DogeRM: Equipping Reward Models with Domain Knowledge through Model Merging
Tzu-Han Lin, Chen-An Li, Hung-yi Lee, Yun-Nung Chen
2024-07-02

Summary
This paper talks about a new method called DogeRM that helps improve how AI models understand and respond to human preferences by combining general knowledge with specific knowledge from certain areas, like math or coding.
What's the problem?
The main issue is that training AI models to understand what people want is expensive and takes a lot of time. This is especially true when the AI needs to learn specific preferences that require expert knowledge, making it hard to gather the necessary data for training.
What's the solution?
To solve this problem, the authors created DogeRM, which merges a general reward model (an AI that understands basic human preferences) with a model that has specialized knowledge in certain areas. This merging process allows the reward model to learn from both general and specific data, improving its ability to make accurate predictions without needing as much specialized training data.
Why it matters?
This research is important because it shows a way to make AI models smarter and more efficient.

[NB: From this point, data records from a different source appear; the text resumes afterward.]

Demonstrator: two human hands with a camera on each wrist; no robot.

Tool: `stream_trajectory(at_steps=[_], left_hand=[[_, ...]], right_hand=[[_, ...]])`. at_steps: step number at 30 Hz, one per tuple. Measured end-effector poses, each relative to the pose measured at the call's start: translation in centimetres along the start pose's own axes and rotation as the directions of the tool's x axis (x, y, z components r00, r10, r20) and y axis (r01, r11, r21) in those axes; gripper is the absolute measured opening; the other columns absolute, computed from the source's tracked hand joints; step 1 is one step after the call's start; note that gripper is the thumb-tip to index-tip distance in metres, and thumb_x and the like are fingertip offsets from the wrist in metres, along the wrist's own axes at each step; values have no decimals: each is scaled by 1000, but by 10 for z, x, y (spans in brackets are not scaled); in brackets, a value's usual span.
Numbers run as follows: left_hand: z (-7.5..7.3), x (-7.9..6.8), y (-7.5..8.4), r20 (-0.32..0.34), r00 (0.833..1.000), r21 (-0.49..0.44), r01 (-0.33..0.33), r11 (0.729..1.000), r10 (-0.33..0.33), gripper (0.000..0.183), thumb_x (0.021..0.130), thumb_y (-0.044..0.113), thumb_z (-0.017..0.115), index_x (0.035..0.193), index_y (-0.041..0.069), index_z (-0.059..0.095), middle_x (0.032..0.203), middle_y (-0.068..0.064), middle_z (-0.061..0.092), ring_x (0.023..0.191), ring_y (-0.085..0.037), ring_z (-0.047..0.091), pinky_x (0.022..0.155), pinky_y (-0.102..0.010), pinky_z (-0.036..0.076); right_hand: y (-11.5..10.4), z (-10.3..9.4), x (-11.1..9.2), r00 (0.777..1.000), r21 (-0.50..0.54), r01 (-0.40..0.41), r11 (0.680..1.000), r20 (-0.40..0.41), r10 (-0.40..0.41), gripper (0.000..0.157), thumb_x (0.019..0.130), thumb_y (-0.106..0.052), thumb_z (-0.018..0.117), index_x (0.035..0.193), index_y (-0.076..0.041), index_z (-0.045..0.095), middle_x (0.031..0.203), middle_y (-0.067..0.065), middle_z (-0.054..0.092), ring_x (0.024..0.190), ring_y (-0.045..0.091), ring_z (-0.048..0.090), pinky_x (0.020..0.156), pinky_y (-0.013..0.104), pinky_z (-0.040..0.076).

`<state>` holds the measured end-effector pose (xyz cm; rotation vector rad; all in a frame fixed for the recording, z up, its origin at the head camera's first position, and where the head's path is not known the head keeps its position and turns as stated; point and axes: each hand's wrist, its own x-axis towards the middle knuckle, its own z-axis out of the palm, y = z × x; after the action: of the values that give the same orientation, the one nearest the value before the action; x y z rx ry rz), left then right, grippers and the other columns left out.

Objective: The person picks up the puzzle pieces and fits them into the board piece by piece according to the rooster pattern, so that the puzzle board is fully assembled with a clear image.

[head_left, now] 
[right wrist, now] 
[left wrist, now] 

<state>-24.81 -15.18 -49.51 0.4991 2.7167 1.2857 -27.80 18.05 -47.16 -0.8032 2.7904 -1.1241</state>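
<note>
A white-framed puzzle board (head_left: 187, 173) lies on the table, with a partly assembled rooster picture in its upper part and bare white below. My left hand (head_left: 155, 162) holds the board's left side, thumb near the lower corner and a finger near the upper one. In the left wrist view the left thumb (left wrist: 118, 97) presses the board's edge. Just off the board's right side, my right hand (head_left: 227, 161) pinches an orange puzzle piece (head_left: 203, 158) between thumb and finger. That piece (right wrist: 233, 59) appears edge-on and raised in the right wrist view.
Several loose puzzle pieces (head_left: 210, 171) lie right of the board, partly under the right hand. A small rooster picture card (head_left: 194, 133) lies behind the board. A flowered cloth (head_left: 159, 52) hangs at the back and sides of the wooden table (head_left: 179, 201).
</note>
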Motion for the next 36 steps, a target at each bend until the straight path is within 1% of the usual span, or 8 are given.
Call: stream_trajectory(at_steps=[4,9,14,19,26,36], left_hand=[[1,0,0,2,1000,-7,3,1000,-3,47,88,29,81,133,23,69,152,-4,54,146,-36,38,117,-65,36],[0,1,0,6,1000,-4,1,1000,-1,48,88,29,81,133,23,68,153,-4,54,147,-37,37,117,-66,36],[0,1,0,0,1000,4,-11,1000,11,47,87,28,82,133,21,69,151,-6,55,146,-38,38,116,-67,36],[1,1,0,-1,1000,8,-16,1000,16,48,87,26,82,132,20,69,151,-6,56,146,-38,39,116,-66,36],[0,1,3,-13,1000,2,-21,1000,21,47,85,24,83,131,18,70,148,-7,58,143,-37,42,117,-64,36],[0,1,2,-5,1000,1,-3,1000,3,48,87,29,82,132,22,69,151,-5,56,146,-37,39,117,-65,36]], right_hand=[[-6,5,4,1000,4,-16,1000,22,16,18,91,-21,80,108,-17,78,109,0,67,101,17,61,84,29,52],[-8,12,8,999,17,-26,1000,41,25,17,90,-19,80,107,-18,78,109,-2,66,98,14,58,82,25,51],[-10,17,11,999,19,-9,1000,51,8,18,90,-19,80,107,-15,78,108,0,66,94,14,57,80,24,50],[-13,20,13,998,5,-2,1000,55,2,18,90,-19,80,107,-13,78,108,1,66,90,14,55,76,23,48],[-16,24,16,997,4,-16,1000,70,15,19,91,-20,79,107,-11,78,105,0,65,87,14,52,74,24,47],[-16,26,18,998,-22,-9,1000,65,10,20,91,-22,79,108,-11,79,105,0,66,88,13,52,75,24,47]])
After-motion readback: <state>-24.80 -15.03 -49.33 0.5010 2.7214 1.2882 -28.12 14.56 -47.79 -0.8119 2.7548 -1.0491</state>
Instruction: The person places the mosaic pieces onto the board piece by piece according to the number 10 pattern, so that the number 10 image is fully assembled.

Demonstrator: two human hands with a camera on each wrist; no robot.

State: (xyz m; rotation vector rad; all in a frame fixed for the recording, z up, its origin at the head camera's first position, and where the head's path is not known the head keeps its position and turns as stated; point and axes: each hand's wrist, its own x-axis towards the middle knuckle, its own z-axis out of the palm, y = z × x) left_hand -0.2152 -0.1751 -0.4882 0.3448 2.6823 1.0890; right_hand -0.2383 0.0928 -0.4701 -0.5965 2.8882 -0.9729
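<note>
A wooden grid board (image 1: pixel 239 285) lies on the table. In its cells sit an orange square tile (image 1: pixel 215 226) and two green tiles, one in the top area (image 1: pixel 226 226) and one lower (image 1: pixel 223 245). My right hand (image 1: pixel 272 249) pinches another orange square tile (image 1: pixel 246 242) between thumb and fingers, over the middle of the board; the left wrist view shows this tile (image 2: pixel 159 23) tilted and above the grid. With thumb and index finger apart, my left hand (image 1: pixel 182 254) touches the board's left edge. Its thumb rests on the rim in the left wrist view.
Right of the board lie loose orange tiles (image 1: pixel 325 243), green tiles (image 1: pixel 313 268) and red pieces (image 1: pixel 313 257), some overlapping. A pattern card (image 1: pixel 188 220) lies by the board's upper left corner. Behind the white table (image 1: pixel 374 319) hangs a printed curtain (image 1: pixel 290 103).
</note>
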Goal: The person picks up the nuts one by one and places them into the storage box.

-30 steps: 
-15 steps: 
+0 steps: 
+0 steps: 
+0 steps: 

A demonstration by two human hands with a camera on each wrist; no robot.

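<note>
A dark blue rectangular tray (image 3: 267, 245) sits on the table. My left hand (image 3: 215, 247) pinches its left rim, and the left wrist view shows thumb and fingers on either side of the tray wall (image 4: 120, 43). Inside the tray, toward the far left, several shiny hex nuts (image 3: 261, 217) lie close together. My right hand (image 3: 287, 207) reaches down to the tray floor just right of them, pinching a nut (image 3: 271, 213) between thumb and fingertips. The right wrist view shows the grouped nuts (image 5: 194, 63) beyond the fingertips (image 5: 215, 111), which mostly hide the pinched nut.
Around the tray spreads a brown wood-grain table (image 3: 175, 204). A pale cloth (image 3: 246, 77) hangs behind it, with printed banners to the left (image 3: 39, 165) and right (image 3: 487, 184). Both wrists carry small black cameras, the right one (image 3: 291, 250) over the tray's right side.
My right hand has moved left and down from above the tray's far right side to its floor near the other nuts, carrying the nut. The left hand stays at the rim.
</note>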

By using domain knowledge, DogeRM can help AI better align with what humans want, especially in specialized fields, which can lead to better performance in tasks like math problem-solving or coding.
Abstract
Reinforcement learning from human feedback (RLHF) is a popular strategy for aligning large language models (LLMs) with desired behaviors. Reward modeling is a crucial step in RLHF. However, collecting paired preference data for training reward models is often costly and time-consuming, especially for domain-specific preferences requiring expert annotation. To address this challenge, we propose the Domain knowledge merged Reward Model (DogeRM), a novel framework that integrates domain-specific knowledge into a general reward model by model merging. The experiments demonstrate that DogeRM enhances performance across different benchmarks and provide a detailed analysis showcasing the effects of model merging, showing the great potential of facilitating model alignment.